What you return must be an exact copy of the lines in the listing below between the line holding "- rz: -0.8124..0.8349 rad" and the line holding "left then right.", inclusive, and nothing more.

Dataset section section start

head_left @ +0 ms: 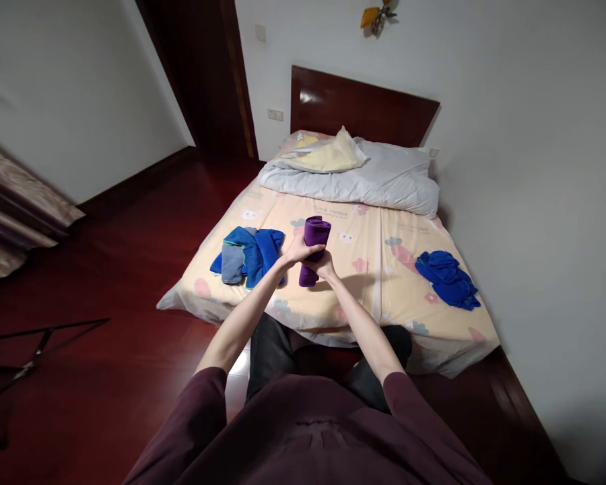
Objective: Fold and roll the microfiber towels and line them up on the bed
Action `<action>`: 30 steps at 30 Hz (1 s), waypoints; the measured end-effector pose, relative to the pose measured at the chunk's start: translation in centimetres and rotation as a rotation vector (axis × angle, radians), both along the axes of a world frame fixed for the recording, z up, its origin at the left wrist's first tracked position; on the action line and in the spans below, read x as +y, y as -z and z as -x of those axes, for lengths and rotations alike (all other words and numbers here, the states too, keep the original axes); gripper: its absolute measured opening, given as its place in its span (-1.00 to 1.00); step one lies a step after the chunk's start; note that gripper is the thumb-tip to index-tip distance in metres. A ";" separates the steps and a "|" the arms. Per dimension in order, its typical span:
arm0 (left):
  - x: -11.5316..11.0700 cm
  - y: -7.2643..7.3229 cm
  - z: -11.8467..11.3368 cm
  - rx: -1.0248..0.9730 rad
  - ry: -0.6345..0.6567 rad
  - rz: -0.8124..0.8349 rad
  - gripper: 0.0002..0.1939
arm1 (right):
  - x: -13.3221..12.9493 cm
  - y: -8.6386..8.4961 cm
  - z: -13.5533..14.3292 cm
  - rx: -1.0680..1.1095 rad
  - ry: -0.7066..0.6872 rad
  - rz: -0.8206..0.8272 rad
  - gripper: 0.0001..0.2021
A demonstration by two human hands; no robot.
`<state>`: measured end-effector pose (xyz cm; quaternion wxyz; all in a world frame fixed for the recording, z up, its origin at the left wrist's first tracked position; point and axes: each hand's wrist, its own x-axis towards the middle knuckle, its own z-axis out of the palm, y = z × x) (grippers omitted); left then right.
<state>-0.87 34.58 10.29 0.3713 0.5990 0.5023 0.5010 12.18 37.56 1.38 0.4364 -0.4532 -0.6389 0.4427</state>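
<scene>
A purple rolled towel stands roughly upright between my two hands above the near half of the bed. My left hand is wrapped round its left side, thumb across the front. From below and the right, my right hand grips it too. More purple cloth shows under my hands; whether it belongs to the same towel I cannot tell. Left of my hands lies a loosely folded pile of blue and grey cloths with green edging. A crumpled blue cloth rests near the bed's right edge.
The bed has a cream patterned sheet, with a bunched grey-white quilt and a pale yellow pillow by the dark headboard. A black metal stand is on the red floor at left, near a curtain.
</scene>
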 end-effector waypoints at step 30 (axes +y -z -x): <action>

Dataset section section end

Output:
  - rz: -0.8124..0.8349 rad
  - gripper: 0.0002..0.1939
arm1 (right):
  - x: -13.3221..12.9493 cm
  - y: -8.6386..8.4961 cm
  - z: -13.5533..14.3292 cm
  - rx: -1.0680..1.1095 rad
  - ry: -0.7066..0.6872 rad
  - rz: -0.8206..0.8272 rad
  - gripper: 0.0001..0.2021
A demonstration by two human hands; no robot.
`<state>`: measured end-effector pose (xyz cm; quaternion wxyz; all in a world frame fixed for the recording, z up, its origin at the left wrist's first tracked position; point and axes: each hand's wrist, its own x-axis towards the middle knuckle, its own z-axis out of the palm, y = z × x) (grippers omitted); left then right.

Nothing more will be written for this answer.